# O4 lines files documentation

Continuous gravitational wave analyses wishing to exclude narrow
frequency bands that are confirmed to be contaminated by
non-astrophysical artifacts should utilize the CSV files in this
directory for the O4 epoch.

## Reading lines files contents

The first line is a header describing the contents of each column.

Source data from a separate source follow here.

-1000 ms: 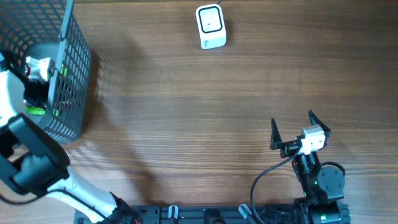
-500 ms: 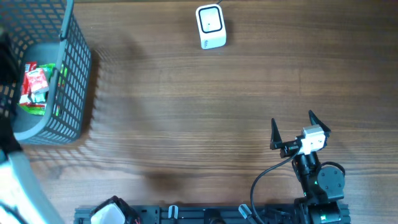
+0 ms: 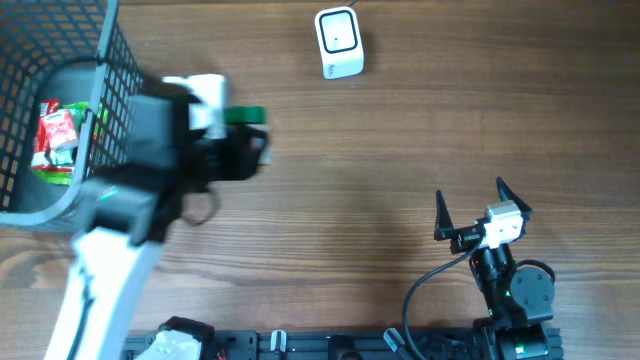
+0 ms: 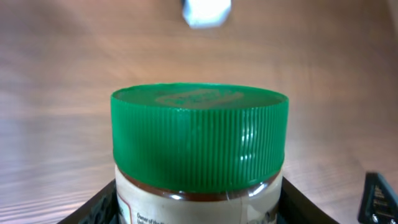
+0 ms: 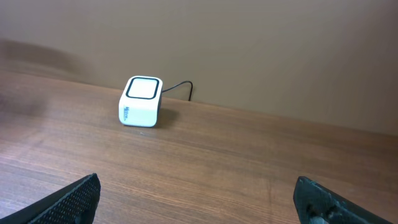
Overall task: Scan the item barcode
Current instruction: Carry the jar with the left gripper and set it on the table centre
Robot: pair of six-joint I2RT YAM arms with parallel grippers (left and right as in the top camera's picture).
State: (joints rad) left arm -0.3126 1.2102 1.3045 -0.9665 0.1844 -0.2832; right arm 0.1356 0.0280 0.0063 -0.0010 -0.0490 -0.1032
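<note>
Jar [image 4: 199, 143] gripped between left fingers [image 4: 99, 208], capped end protruding past them

jar [image 4: 199, 143]: one, green-lidded
scanner [image 3: 338, 42]: one
basket [image 3: 120, 60]: one, well left of the scanner
packets [image 3: 55, 130] in basket: at least two, exact count unclear
claws: two, left claw [image 4: 199, 208] and right claw [image 3: 470, 195]
</note>
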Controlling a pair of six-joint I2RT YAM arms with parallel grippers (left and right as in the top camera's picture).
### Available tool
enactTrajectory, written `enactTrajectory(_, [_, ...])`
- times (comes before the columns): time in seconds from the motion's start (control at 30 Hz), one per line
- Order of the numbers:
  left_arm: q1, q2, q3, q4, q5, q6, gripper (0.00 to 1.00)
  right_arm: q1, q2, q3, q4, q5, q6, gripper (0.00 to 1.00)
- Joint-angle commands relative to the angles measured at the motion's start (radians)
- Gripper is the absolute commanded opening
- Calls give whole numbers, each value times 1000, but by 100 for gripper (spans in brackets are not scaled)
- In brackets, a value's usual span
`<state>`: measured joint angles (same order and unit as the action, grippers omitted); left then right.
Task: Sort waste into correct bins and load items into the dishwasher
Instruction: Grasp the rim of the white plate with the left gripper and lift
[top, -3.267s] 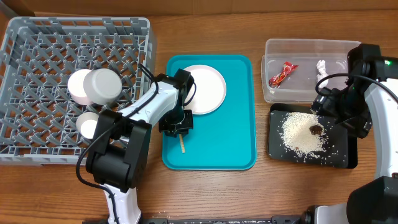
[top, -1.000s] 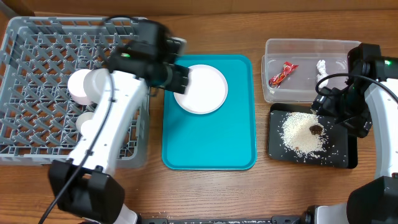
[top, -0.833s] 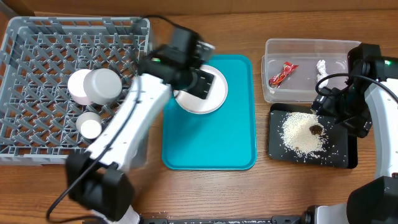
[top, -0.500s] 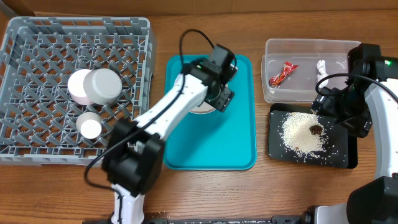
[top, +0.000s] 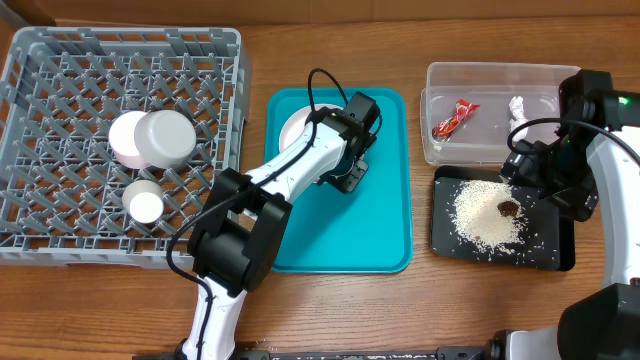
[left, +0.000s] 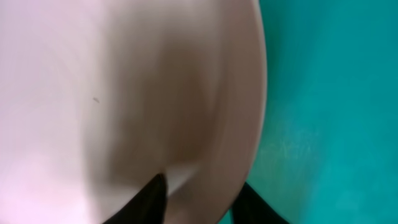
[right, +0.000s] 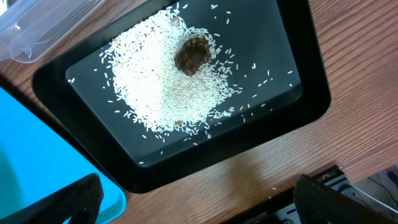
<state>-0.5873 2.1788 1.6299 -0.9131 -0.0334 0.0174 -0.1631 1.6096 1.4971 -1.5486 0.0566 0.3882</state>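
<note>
A white plate (top: 293, 128) lies at the far end of the teal tray (top: 380, 230), mostly hidden under my left arm. My left gripper (top: 347, 178) is low at the plate's right edge. In the left wrist view the plate (left: 93, 93) fills the frame. The left gripper (left: 202, 190) is open and straddles its rim, one finger over the plate and one over the tray. My right gripper (right: 208, 202) is wide open and empty, above the black tray (right: 292, 118) of rice (right: 168, 74).
A grey dish rack (top: 130, 38) at the left holds white cups (top: 160, 138) and a small one (top: 146, 205). A clear bin (top: 490, 72) at the back right holds a red wrapper (top: 455, 119) and crumpled white paper (top: 516, 105). A brown lump (top: 508, 208) sits on the rice.
My left arm swung from the rack side rightward across the tray and came down at the plate's right rim. The wooden stick seen earlier on the tray is gone. The right arm has not moved.
</note>
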Motion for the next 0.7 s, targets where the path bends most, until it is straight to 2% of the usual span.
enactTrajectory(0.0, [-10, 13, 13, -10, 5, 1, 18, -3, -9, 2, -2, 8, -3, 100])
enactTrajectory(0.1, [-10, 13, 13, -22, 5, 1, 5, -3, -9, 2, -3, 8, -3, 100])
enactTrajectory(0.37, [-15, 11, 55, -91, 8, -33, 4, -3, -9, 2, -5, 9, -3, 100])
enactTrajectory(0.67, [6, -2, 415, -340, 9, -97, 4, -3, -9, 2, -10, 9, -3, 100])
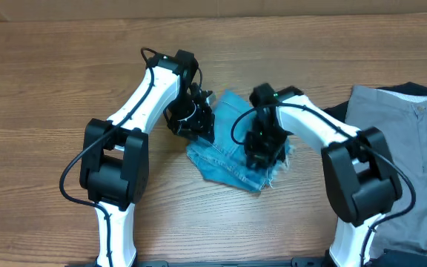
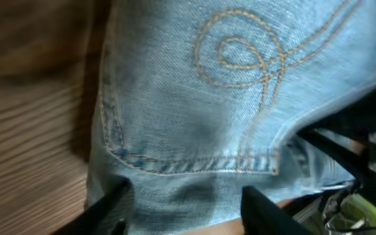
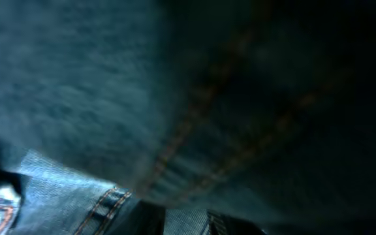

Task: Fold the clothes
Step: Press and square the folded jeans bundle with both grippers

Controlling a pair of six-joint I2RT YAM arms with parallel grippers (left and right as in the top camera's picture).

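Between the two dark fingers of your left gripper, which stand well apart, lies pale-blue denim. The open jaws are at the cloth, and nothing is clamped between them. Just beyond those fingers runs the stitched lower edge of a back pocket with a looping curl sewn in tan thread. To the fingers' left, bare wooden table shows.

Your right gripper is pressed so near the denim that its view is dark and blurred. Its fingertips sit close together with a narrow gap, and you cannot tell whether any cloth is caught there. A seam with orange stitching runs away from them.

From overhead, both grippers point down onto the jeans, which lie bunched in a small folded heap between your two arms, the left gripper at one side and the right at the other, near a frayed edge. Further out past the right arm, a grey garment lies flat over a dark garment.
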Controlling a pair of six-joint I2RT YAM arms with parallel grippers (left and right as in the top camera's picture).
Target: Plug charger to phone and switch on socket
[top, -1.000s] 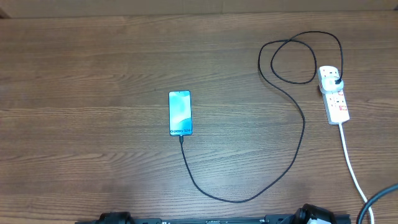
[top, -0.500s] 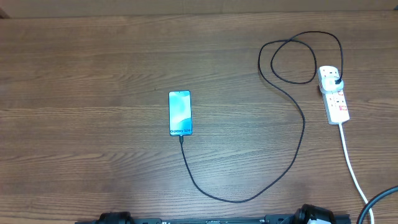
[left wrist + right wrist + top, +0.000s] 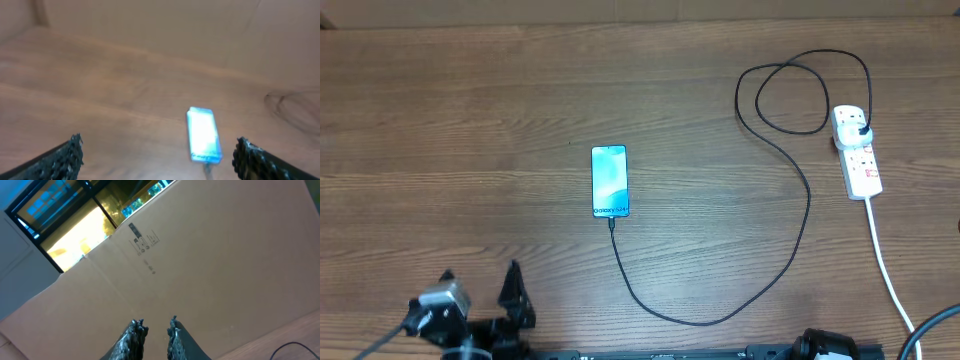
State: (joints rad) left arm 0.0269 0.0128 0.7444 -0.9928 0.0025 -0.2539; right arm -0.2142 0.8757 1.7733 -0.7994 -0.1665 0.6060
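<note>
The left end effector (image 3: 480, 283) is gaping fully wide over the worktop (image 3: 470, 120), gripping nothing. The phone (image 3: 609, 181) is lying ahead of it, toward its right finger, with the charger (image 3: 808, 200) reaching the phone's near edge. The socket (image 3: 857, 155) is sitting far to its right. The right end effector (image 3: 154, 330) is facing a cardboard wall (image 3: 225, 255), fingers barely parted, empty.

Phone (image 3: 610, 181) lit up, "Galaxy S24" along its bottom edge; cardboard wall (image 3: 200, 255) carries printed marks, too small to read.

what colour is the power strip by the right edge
White with small red markings. The socket shows best in the overhead view.
</note>
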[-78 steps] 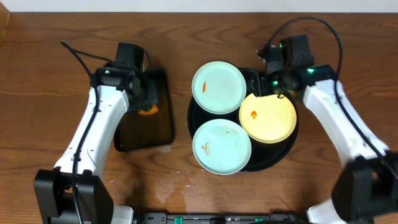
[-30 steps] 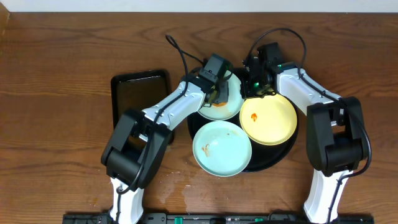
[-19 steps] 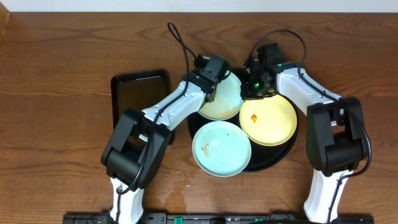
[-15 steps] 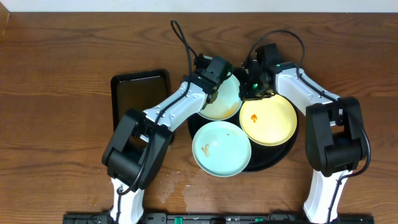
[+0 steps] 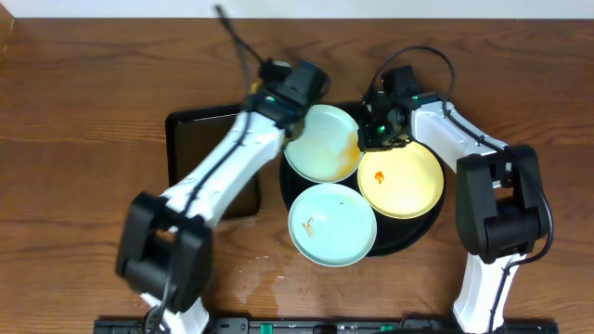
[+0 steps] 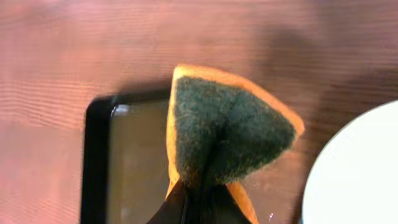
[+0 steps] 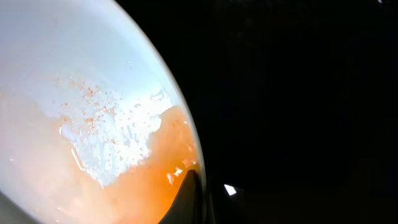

- **Frequency or frequency spacing [Hz]** for lines this is the most
  prominent feature of the artifact; for combs, this is the comb
  spacing. Units of hertz
- **Type** integer value for lines (0), combs with fixed width
  as a function of frequency (1), combs with linearly increasing width
  as a function of frequency (2), band with known time-limits that is
  impacted by many narrow spectral artifacts (3)
- **Frequency offset [Hz]** frequency offset of the artifact in units
  of hertz. For lines, this value is always 0 Hz; for combs, this
  value may be non-zero so that a particular comb tooth may have
  frequency equal to n x comb frequency + frequency offset.
- **First visible harmonic** for lines is always an integer value of
  1; for combs, this is the first frequency the comb is visible and is
  equal to first visible harmonic x comb frequency + frequency offset
- **Last visible harmonic** for lines is always an integer value of
  1; for combs, this is the last frequency the comb is visible and is
  equal to last visible harmonic x comb frequency + frequency offset
- **Left width [Hz]** is the frequency band to lower frequency values
  from the frequency (for lines) or the comb tooth frequency (for
  combs) so that frequency - left width equals the lowest frequency
  that the artifact is impacting for that particular narrow artifact
- **Right width [Hz]** is the frequency band to higher frequency
  calues from the frequency (for lines) or the comb tooth frequency
  (for combs) so that the frequency + right width equals the highest
  frequency that the artifact is impacting for that particular narrow
  artifact
- **Comments** contains any notes or important information about the
  artifact
- **Segments known to be present** GPS time segments that the artifact
  is known to be present, where the list is given as (GPS start, GPS
  stop) tuples. Where no list is given, the list is empty "[]", or the
  list is "\*", the artifact should be considered to be always present
  or has unknown time variation

## Using the line files information as vetoes

Frequency bands that are impacted by vetted non-astrophysical
artifacts are determined from these files, i.e., [start frequency, stop frequency]:

- **Lines** (type 0)
  ```math
  [frequency - left width, frequency + right width]
  ```
- **Fixed width combs** (type 1)
  ```math
  [harmonic * frequency + offset - left width, harmonic * frequency + offset + right width]
  ```
- **Scaling width combs** (type 2)
  ```math
  [(harmonic * frequency + offset) * (1 - left width / (first harmonic * frequency + offset)),
   (harmonic * frequency + offset) * (1 + right width / (first harmonic * frequency + offset))]
  ```
- **Contaminated bands containing multiple artifacts** (type 3)
  ```math
  [frequency - left width, frequency + right width]
  ```

**Note 1:** Some line and comb artifacts (types 0, 1, and 2) have segment information with (GPS start, GPS stop) times listed for when contamination is present. Times outside these intervals will have reduced or no observed contamination (though not guaranteed). In the comments for those artifacts with segment information, there are two useful pieces of information to consider:
1. "segments determined from aLOGs/Fscans" typically means that this was associated with specific hardware changes
1. "segments determined from Fscans" typically measns that we have observed changes, but we do not have a direct cause for those changes

Due to excessive segmentation of the data, it may be logistically impractical for analyses to remove many narrow frequency bands for type 0, 1, and 2 artifacts that have segment information before analysis of the data. Instead, for those artifacts that have segment information, we recommend that outlier follow-up should exclude the contaminated times. Meaning, veto contaminated time/frequency bands from the input data to the analysis and rerun to determine the SNR of the candidate. If this is still logistically challenging, then those artifacts with segment information can be treated as though the artifacts were continually present.

**Note 2:** Contaminated bands containing multiple artifacts (type 3)
typically still contain useful data, even during contaminated times, in frequency
regions between artifacts. However, we were unable to confidently
catalog all artifacts in these bands individually, and therefore
recommend treating the entire band with caution. It may be better to exclude these
bands from initial analysis during the contaminated times, especially if the time
period of contamination is short relative to the total observing time. Analyses should
consider the feasibility of this approach, and be aware of the increased possibility of
spurious outliers if the data during contaminated times is analyzed.

## Lines list generation notes

- Files that can be edited are labeled `_WIP_` (do not edit `_AUTOWIP_` files directly, they are for reference)
- Commas should be used ONLY for separation of fields. Do not add commas in line descriptions.